Swimming Pool Blog

Calcium Hardness in Swimming Pools

by Rob Cox, January 5, 2010

Calcium Hardness in Swimming Pools

calcium chloride CaCL2
Discovered in 1603 by a fellow named Homberg, who noticed that when he fused this salt, it became phosphorescent, and for a long time it was known as Homberg's Phosphorous. Now known as Calcium Chloride, or CaCl2, it is found naturally in solution in sea water and in many mineral springs as a crystalline soluble salt. A close cousin of table salt, or sodium chloride, it is also found in the bloodstream of humans and animals.

Calcium Chloride is a very useful compound. Once taken as a tonic for the sick and infirmed, it also serves as an excellant de-icer. Many commercial ice and snow melting chemicals are a form of Calcium Chloride. Pellets tend to work better than flakes for this purpose. If you live in the snowbelt, that snowplow truck may be spreading Calcium Chloride instead of Sodium Chloride these days. Not quite as caustic, or damaging to asphalt and steel automobiles, a bit more viscous which keeps it on the road longer, and several dollars cheaper per pound than "regular" salt, make Calcium Chloride the preferred choice for snow melting.

You may have heard of the terms "soft water" or "hard water". This refers to the level of Calcium and other salts dissolved in water. Soft water, with a lower level of salts, will lather excessively with soap in the tub or shower, but is also harder to rinse off completely, leaving a bather feeling a little "slick". Hard water, with higher levels of dissolved salts, is more difficult to produce a soap lather, but rinses off quite well. The reason for this is the reaction of the salt ions with the molecules of sodium sterate found in most soaps. If your bath water leaves you feeling less than "zestfully clean", your soft water can be hardened by using household water treatment equipment to add salts to the water. More common is a household water softening system that removes salts and minerals from the water.

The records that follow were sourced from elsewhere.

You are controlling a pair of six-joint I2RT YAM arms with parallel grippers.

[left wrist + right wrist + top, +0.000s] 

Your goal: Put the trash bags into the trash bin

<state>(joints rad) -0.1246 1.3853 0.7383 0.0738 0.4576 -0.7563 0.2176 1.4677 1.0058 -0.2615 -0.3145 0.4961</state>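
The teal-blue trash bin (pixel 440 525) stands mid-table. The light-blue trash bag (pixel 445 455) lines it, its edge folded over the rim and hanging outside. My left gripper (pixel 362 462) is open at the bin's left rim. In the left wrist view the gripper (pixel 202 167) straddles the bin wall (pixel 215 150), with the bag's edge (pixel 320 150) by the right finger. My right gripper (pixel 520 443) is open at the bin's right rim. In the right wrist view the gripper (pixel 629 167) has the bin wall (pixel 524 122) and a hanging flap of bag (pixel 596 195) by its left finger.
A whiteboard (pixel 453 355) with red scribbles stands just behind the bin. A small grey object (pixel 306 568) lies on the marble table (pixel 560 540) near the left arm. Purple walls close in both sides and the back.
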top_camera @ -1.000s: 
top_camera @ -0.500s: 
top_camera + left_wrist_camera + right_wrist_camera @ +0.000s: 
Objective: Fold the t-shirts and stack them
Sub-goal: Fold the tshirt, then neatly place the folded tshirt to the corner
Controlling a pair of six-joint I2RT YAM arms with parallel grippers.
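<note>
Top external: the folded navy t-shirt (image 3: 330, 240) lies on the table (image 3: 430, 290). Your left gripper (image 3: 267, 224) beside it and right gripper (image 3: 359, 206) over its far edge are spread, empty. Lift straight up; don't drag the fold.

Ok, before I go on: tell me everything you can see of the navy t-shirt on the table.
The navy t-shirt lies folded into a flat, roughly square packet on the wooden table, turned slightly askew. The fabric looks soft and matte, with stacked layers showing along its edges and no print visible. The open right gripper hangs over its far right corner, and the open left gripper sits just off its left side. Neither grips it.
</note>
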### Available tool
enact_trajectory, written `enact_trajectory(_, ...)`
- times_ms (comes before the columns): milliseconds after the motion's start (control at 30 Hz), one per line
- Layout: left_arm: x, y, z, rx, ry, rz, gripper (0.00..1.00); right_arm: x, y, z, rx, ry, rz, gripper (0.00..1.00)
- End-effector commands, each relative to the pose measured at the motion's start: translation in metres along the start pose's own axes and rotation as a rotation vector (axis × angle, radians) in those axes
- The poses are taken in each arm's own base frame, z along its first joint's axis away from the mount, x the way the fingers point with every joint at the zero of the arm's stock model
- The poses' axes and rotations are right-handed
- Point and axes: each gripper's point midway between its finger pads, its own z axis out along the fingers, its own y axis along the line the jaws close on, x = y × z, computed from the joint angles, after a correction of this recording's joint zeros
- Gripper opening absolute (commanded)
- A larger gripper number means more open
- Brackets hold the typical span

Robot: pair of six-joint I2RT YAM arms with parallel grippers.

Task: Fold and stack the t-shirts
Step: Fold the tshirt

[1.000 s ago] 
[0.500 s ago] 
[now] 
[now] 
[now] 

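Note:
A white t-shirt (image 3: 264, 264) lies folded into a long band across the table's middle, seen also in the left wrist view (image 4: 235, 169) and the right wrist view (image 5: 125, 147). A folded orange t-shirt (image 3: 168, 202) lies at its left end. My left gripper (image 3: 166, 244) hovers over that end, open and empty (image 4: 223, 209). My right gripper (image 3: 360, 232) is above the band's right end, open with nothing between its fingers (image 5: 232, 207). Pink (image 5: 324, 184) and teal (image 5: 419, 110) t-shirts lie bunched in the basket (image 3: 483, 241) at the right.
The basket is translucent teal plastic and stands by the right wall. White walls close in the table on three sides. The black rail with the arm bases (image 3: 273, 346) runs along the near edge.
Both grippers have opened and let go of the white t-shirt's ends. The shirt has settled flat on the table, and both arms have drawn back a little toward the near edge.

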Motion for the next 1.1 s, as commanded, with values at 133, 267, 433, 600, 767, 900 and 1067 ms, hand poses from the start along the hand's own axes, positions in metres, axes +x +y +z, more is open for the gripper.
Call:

However, the purpose of this article is to discuss how Calcium Chloride is used in swimming pools. Why do we care about how hard or soft pool water is? It's not for the "feel" of the water, and I hope that you're not concerned with how well your soap lathers up in your pool.

When your pool water is too soft, under 150ppm, it becomes "agressive" and will try to increase it's own hardness level by actually pulling calcium out of pool plaster or grout between the tiles. In vinyl pools, there is very little calcium in the structure, but over time, such agressive or corrosive water will cause the liner to lose some of it's plasticity, and fail prematurely. Fiberglass pools can become etched and lose some of the gelcoat gloss when Calcium Hardness levels are too low. This is known as a Corrosive water condition.

When your pool water is too hard, over 400ppm, it becomes what is known as a Scaling water condition. When the Calcium levels are too high in the pool, they can precipitate out of solution, and deposit their crystals on pool surfaces, inside pipes or equipment, and/or create cloudy / hazy pool water. These deposits are sometimes known as "Scale". Those pool owners who live in hard water areas know what I am talking about. There are service companies that specialize in removing calcium deposits from tile lines and other pool surfaces with a bead blasting process. In extreme cases, pool filters can become clogged with calcium requiring a filter media change.

When your pool water is too soft, you can raise it by adding Calcium Chloride, or the less common Calcium Carbonate. Commonly, this is sold under many brand names - commonly referred to as "Calcium Hardness Increaser". You could also use a snow melt product, but make sure it is 100% Calcium Chloride or Carbonate. Always read the package instructions, but generally speaking, adding at a rate of 1 pound per 10,000 gals of water will raise your pool Calcium Hardness level by 10ppm. Calcium creates a good amount of heat when mixed with water, so it is recommended to pour the calcium into a bucket of water, stirring with something other than your hand, and then pour the mixture into the pool water.

Calcium levels do not deplete like Chlorine does; that is, once raised, it will stay fairly constant for a while. After months of backwashing and rain, it may begin to drop again if you are in a soft water area. For most pools, a once or twice per year addition of Calcium Hardness Increaser is sufficient. Make sure you are using a good pool test kit to accurately determine your Hardness level.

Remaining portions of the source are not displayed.